Charles Jennings – The Fast Set

Seriously, I own books, just not this one. Keith has a growing collection of Land Speed Record books and while I have spoken before about an article I saw as a young child on Donald Campbell  motherhood, and “life” have used up my available brain power and stopped me from getting enthused by motor-sports until recently. The cult show Roadkill has fixed that, and I figure if I'm going to give this area of my life some love, I might as well start by brushing up on my history. 

Francoise Sagan – A Certain Smile

I read this when I was a young, and hugely sentimental teenager. Of course I did, it’s about a young student getting bored with her loyal boyfriend and going after his married uncle instead; what teenage girl would turn down that kind of drama?! I picked this one for the mix because I want to know whether it stands the test of time. I suspect I will get 20 pages in and want to slap the main character round the face with a dead fish but since I have two children destined to one day be teenage girls, it never hurts to remind yourself of the nightmare that lies ahead.

Pete McCarthy – McCarthy’s Bar

In 2003 Keith and I went on a 10 day bike tour around Ireland. I could bore you with pages of writing on every last detail but if memory serves, you should read this book instead and know that every detail is true. That’s why this book makes the list, I need to remind myself of a time when I could fit in size 8 leather and jump on a bike whenever the mood took me. 

Toni Morrison – Sula

When the front cover of a book tells you it won the 1993 Nobel Prize for literature, it’s almost a veiled threat. I read this book at Uni and can still remember glimpses of it. I have no extra perspective on Afro-American history, but I do have a new perspective on the subtleties of motherly love so it felt like a very worthy book to revisit.

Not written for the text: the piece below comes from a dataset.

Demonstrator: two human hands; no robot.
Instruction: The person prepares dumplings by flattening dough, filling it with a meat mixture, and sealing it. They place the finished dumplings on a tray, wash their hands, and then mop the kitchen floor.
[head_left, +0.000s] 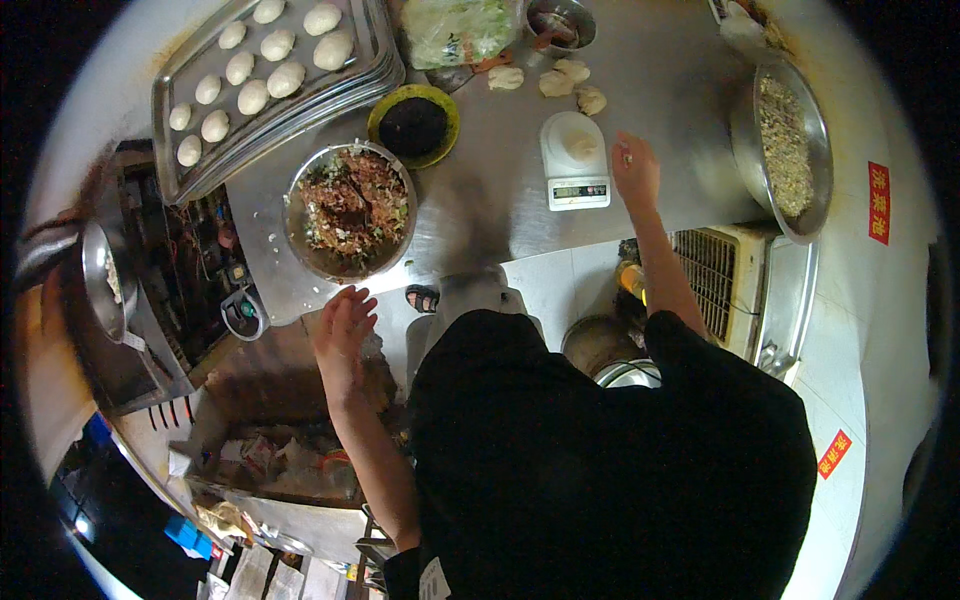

Various - Lost in Translation Stories of New Zealand

Two years ago, while we were deep in the process of getting our visas, we walked home from the Notting Hill Carnival alongside the canal and passed a book shop housed in a boat. This was sitting in a box outside, slightly water damaged (occupational hazard I suspect) and I bought it because it felt like the sort of thing I should be reading about the country I was hoping to make my new home. Unfortunately that was at the start of The Great Reading Hiatus of 2012 and since then it has been living in a box of books.

Marina Lewycka – A Short History of Tractors in Ukrainian

This is a very well-travelled book. I bought it when I was working in The City, and I have packed it for every flight I have taken since, and never managed to get round to reading it. I have no doubt that it is going to bomb gloriously after that much anticipation, but for the sake of form as much as anything else, I am going to read this bloody book.

Eowyn Ivey – The Snow Child 

I’ll be honest, I have no idea where this book came from. Well, I have my suspicions, I think my mum gave it to me when I was last in the UK and I'm pretty sure I promised to read it. Remind me again about that saying on good intentions ...

Scott Phillips – The Ice Harvest

Again, no idea on this one, if I hadn't found it in the bottom of my suitcase I would have said it had been left by a guest. I'm sure this will be a fascinating book. That wasn't supposed to sound sarcastic.


So first up is Sula, because I don’t like being passively threatened by book covers. And for anyone worrying that this blog will become a book club, I won’t bore you reporting back until I have read them all. 

That way, I will be able to tell you which ones went back into the bookcase, and which got used to start our next BBQ.